Besonderer Teil → Sechzehnter Abschnitt – Straftaten gegen das Leben

Titel: Strafgesetzbuch (StGB)
Normgeber: Bund
Amtliche Abkürzung: StGB
Gliederungs-Nr.: 450-2
Normtyp: Gesetz

(1) 1Die Beratung dient dem Schutz des ungeborenen Lebens. 2Sie hat sich von dem Bemühen leiten zu lassen, die Frau zur Fortsetzung der Schwangerschaft zu ermutigen und ihr Perspektiven für ein Leben mit dem Kind zu eröffnen; sie soll ihr helfen, eine verantwortliche und gewissenhafte Entscheidung zu treffen. 3Dabei muss der Frau bewusst sein, dass das Ungeborene in jedem Stadium der Schwangerschaft auch ihr gegenüber ein eigenes Recht auf Leben hat und dass deshalb nach der Rechtsordnung ein Schwangerschaftsabbruch nur in Ausnahmesituationen in Betracht kommen kann, wenn der Frau durch das Austragen des Kindes eine Belastung erwächst, die so schwer und außergewöhnlich ist, dass sie die zumutbare Opfergrenze übersteigt. 4Die Beratung soll durch Rat- und Hilfe dazu beitragen, die in Zusammenhang mit der Schwangerschaft bestehende Konfliktlage zu bewältigen und einer Notlage abzuhelfen. 5Das Nähere regelt das Schwangerschaftskonfliktgesetz.

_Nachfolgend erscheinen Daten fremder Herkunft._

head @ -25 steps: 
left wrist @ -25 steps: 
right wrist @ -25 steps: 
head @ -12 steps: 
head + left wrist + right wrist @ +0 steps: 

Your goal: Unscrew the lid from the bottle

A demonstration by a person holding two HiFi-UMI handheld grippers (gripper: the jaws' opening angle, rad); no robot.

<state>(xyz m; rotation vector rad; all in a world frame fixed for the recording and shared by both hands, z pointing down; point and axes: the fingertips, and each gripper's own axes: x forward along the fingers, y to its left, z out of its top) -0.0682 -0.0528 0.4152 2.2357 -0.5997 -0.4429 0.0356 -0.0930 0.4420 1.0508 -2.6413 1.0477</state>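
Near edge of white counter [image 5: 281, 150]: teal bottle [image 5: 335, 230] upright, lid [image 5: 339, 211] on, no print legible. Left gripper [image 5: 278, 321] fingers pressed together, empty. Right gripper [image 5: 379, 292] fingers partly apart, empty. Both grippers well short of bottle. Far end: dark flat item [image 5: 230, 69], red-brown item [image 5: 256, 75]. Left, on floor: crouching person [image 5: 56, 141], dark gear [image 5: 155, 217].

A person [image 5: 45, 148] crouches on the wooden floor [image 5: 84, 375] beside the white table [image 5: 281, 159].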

(2) 1Die Beratung hat nach dem Schwangerschaftskonfliktgesetz durch eine anerkannte Schwangerschaftskonfliktberatungsstelle zu erfolgen. 2Die Beratungsstelle hat der Schwangeren nach Abschluss der Beratung hierüber eine mit dem Datum des letzten Beratungsgesprächs und dem Namen der Schwangeren versehene Bescheinigung nach Maßgabe des Schwangerschaftskonfliktgesetzes auszustellen. 3Der Arzt, der den Abbruch der Schwangerschaft vornimmt, ist als Berater ausgeschlossen.